Moshe Zilberg (משה זילברג; 1900–1975) was a leading Israeli jurist.

==Biography==
Zilberg was born on 16 September 1900 in Skaudvilė in present-day Lithuania, then part of the Russian Empire. He studied at various yeshivot, including Kelm, Mir, Slabodka and Novardok, and appeared to be somewhat of a prodigy. In 1920, he moved to Frankfurt, Germany and completed his general studies. The following year, he began studying philosophy at the University of Marburg and then law at Frankfurt University.

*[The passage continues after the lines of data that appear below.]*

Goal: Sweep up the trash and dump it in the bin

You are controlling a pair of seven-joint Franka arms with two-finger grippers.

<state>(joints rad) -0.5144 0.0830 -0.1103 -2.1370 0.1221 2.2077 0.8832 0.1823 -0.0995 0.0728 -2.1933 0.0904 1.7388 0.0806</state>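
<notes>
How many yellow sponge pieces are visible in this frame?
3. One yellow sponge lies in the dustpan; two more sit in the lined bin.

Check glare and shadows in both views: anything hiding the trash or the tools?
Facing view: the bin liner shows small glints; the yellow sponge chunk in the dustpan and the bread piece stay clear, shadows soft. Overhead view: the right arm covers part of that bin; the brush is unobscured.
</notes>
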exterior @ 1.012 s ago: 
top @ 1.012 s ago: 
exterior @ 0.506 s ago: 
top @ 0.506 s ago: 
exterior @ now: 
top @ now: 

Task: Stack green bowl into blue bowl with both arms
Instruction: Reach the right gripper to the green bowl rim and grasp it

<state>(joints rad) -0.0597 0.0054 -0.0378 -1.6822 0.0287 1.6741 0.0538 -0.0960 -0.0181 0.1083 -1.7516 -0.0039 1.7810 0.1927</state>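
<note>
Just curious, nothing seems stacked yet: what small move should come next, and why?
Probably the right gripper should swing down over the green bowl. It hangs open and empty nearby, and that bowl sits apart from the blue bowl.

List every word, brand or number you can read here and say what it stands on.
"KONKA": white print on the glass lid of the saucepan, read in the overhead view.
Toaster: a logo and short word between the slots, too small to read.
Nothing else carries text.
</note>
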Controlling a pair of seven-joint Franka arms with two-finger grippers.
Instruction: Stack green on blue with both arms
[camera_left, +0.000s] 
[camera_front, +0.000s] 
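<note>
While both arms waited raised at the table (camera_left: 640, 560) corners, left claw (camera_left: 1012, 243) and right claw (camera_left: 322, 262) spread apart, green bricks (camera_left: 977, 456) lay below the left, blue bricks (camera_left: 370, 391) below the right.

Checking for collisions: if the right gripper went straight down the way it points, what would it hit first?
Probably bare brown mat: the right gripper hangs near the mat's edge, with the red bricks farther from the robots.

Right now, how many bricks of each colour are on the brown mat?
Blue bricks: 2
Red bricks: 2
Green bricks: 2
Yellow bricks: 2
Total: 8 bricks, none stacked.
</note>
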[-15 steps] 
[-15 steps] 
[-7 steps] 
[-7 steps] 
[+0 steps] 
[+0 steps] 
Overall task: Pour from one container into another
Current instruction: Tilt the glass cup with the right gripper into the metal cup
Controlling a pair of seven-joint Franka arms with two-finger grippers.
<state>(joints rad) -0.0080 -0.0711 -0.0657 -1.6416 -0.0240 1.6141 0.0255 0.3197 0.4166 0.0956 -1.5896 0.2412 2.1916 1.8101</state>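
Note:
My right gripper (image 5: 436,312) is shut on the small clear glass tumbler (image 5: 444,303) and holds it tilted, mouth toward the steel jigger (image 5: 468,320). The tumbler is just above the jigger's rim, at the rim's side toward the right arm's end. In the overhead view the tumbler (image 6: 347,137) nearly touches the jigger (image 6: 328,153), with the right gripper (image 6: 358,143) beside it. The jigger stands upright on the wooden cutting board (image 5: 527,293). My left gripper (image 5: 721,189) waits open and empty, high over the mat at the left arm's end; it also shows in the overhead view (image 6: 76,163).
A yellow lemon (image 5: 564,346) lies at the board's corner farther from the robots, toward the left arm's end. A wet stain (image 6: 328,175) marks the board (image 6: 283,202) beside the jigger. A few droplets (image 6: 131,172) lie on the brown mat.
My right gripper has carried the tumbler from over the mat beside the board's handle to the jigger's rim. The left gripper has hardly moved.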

In 1929, Zilberg emigrated to Mandate Palestine. From 1929 to 1948, he worked as a lawyer in private practice. He also taught at a Tel Aviv high school. As a result of his relationship with Hayim Nahman Bialik, he was a lecturer at the Ohel Shem Association from 1931 to 1948, the title of his lectures being "Talmud for the People".

With establishment of the State of Israel, Zilberg was appointed to the District Court in Tel Aviv. In 1950, he was appointed as a Supreme Court judge, and continued in such capacity until retiring from the bench in 1970, having reached the position as vice-president of the court. He was also a professor of law at the Hebrew University of Jerusalem. Following his retirement from the bench, he devoted himself to writing articles on law, halacha and other issues.

== Awards and honours ==
- In 1964, Zilberg was awarded the Israel Prize for Jurisprudence.
- In 1958, he received the Bialik Prize for Jewish thought.